Среди контактов «объекта» были около десятка тайных осведомителей КГБ, в основном из числа сотрудников ИОГЕНа, но ни один из них в конце концов не предоставил важной информации – за исключением одного, который, по словам Сергея, оказался «совершенно бесценным источником». Увы, Сергей не смог назвать мне его имени.
– Понимаешь, в наших оперативных документах агенты, как и «объекты», фигурируют под кодовыми именами, – объяснил Сергей. – Хотя я был основным потребителем информации этого парня, я никогда с ним не встречался; у него был свой постоянный куратор, который получал от него информацию. Конечно, тогда я знал его имя, но сейчас уже не помню. Могу только сказать, что это тоже был микробиолог, с которым вы вместе учились или работали, и твой отец познакомился с ним через тебя. Когда ему поставили задачу приблизиться к объекту, это было совсем несложно. Он просто пришел к твоему отцу домой, чтобы узнать, как у тебя дела. Тот тут же предложил ему написать тебе записку и намекнул, что у него есть безопасный способ переправить ее в Нью-Йорк.
Рапорт Сергея о внедрении агента, который смог установить со мной связь, был воспринят начальством как оглушительный успех. Вскоре агент сообщил, что «безопасным способом» переписки со мной была почта Ника Данилова, и даже принес ответное письмо, в котором я благодарил его за визит к родителям, которые, как я знал, чувствовали себя довольно одиноко. Вскоре отец познакомил его и с самим Даниловым.
Сергею не нужно было называть мне имя агента; я сразу понял, что это был Вася В. – мой старый друг и коллега! У нас был один и тот же научный руководитель – Хесин, и мы два года работали бок о бок в одной лаборатории. В конце концов Вася защитил кандидатскую, а я бросил науку и занялся политикой. И вот сорок лет спустя я узнал, что мой добрый друг доносил на моего папу в КГБ!
Сомнений тут быть не могло. Вася был единственным из моих бывших друзей, кто регулярно посещал родителей, когда я эмигрировал, – он появился у них как раз в 1982 году и не пропадал до их отъезда! Кроме Васи, папа никого не знакомил с Ником Даниловым. Кроме него, никто больше не переписывался со мной через Ника. После рассказа о походе Овчинникова к Андропову рассказ об агенте был вторым подтверждением того, что Сергей говорит правду.
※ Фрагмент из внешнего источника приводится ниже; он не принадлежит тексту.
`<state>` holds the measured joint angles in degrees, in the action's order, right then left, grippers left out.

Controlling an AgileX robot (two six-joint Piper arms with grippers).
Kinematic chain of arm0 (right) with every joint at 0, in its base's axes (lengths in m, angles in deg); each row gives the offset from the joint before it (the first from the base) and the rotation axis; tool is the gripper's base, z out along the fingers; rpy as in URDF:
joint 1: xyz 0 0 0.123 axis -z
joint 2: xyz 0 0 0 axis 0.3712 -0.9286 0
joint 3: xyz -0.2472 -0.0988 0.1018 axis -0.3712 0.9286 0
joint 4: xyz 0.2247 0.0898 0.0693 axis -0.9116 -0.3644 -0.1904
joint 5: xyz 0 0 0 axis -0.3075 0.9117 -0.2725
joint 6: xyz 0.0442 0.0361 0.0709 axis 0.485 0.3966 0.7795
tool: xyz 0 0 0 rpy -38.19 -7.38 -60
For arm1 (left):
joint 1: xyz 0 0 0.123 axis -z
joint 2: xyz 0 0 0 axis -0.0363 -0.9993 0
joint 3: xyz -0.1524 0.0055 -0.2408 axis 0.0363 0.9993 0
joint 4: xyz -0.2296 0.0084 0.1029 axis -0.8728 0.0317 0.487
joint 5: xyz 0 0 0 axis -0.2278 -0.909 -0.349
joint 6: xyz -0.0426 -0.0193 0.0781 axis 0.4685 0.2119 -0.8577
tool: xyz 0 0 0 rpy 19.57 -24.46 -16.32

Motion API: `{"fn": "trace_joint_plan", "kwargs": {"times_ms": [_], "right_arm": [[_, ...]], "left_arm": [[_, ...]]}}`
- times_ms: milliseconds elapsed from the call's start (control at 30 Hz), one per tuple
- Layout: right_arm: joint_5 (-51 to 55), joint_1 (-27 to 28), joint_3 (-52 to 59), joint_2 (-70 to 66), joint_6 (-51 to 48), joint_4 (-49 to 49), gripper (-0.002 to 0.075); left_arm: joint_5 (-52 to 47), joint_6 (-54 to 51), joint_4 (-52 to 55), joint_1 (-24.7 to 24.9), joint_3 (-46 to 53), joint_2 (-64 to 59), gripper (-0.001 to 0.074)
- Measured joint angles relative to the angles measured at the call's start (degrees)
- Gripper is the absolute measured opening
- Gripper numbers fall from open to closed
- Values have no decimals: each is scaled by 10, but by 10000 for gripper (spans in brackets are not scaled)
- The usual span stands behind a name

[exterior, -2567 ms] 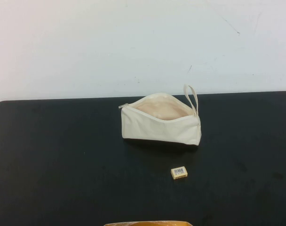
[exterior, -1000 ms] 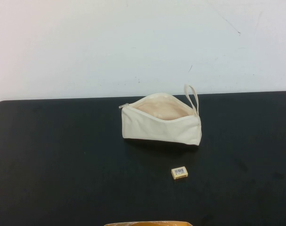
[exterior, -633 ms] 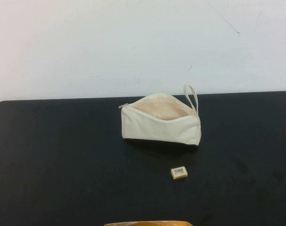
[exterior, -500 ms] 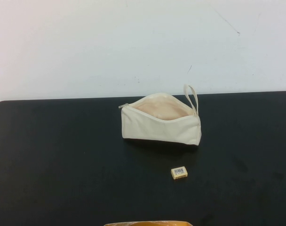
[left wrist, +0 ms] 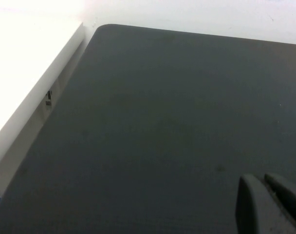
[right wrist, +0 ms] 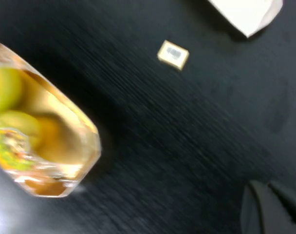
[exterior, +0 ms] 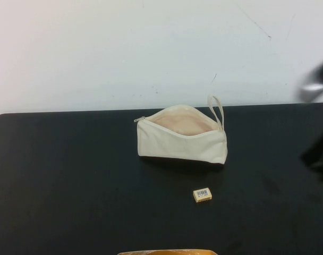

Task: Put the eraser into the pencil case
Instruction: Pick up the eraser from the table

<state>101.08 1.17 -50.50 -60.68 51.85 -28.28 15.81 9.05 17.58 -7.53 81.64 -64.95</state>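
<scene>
The eraser (exterior: 202, 195), a small tan block with a barcode label, lies on the black table (exterior: 71, 175) in front of the pencil case (exterior: 181, 140). The cream pouch stands unzipped, showing its peach lining, with its loop strap at the right end. The eraser (right wrist: 173, 54) and a corner of the pouch (right wrist: 248, 14) also show in the right wrist view. My right arm (exterior: 316, 85) is a blur at the high view's right edge, well right of both. My right gripper (right wrist: 268, 189) is shut and empty. My left gripper (left wrist: 264, 181) is shut and empty over bare table, out of the high view.
A clear container (right wrist: 41, 131) holding yellow-green fruit stands at the table's near edge, and its orange top (exterior: 167, 252) shows at the bottom of the high view. A white surface (left wrist: 26, 83) borders the table's left side. A white wall stands behind the table.
My right arm has come into the high view at the right edge, blurred by motion. The eraser and the pencil case have not moved.
</scene>
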Motion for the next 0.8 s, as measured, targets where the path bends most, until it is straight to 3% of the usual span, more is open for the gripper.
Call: {"fn": "trace_joint_plan", "kwargs": {"times_ms": [133, 267, 700, 800], "right_arm": [[-2, -105, -60, -99, 95, 147, -1], [-2, -163, -120, -192, 121, 192, -1], [-38, -185, -253, -389, 85, 150, 1], [-32, -185, -277, -423, 81, 143, 68]], "left_arm": [[0, 0, 0, 0, 0, 0, -1], [0, 0, 0, 0, 0, 0, -1], [0, 0, 0, 0, 0, 0, -1], [0, 0, 0, 0, 0, 0, -1]]}}
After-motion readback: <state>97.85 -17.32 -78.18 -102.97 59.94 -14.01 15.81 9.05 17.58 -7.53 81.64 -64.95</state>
На мгновение я снова ощутил злорадство графа Монте-Кристо, который узнал имя еще одного виновника своих злоключений, но оно быстро сменилось глубокой печалью. Если действия Дубинина и моего шурина полностью соответствовали моему представлению об их низкой натуре, то разоблачение Васи стало для меня настоящим ударом: ведь я считал его другом и хорошим человеком, доверял ему и был благодарен за то, что он присматривал за моими стариками.
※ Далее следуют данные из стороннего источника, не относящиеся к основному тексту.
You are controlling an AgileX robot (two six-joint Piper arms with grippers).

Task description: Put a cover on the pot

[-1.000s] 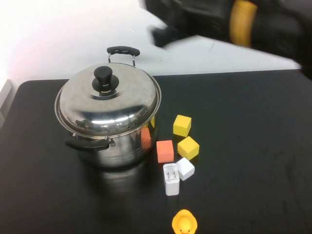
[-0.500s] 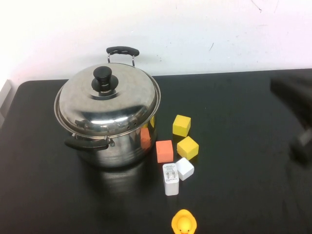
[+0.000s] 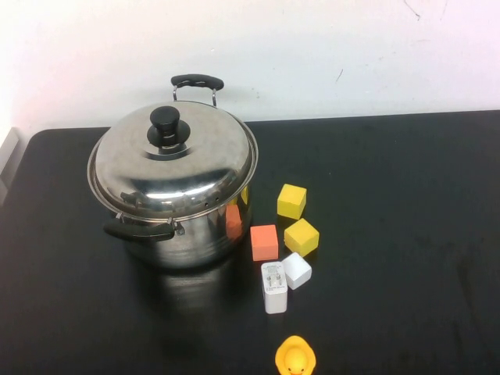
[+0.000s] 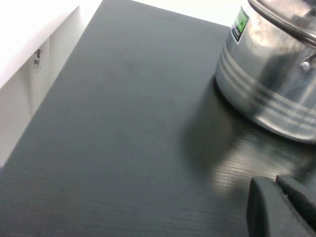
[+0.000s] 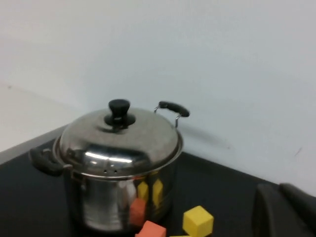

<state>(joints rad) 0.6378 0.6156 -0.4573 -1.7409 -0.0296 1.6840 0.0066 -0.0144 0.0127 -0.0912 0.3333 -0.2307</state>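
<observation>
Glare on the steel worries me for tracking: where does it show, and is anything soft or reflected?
High view: bright highlights streak the lid; the pot wall mirrors the orange block; all sharp; no gripper in it. Left wrist view: pot reflected as a pale sheen on the table, left gripper a blurred edge. Right wrist view: soft overall, blocks mirrored in the pot, right gripper a dark corner.

Pot [image 4: 266,84] on black table [image 4: 123,148]; left gripper [image 4: 281,207] low over table, near pot.
</observation>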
Моя сестра Ольга вспомнила день, когда Вася впервые появился в их квартире: «Он сидел на диване, когда я вошла в комнату. Папа нас познакомил. Помню, он был высок, красив, с ухоженной бородкой и рассказывал о новом американском генноинженерном инсулине, который неплохо было бы получить для папиного диабета. На его лице было искреннее беспокойство; я почувствовала моментальную симпатию. Он был именно тем, в ком нуждались мама и папа – они ведь так по тебе скучали».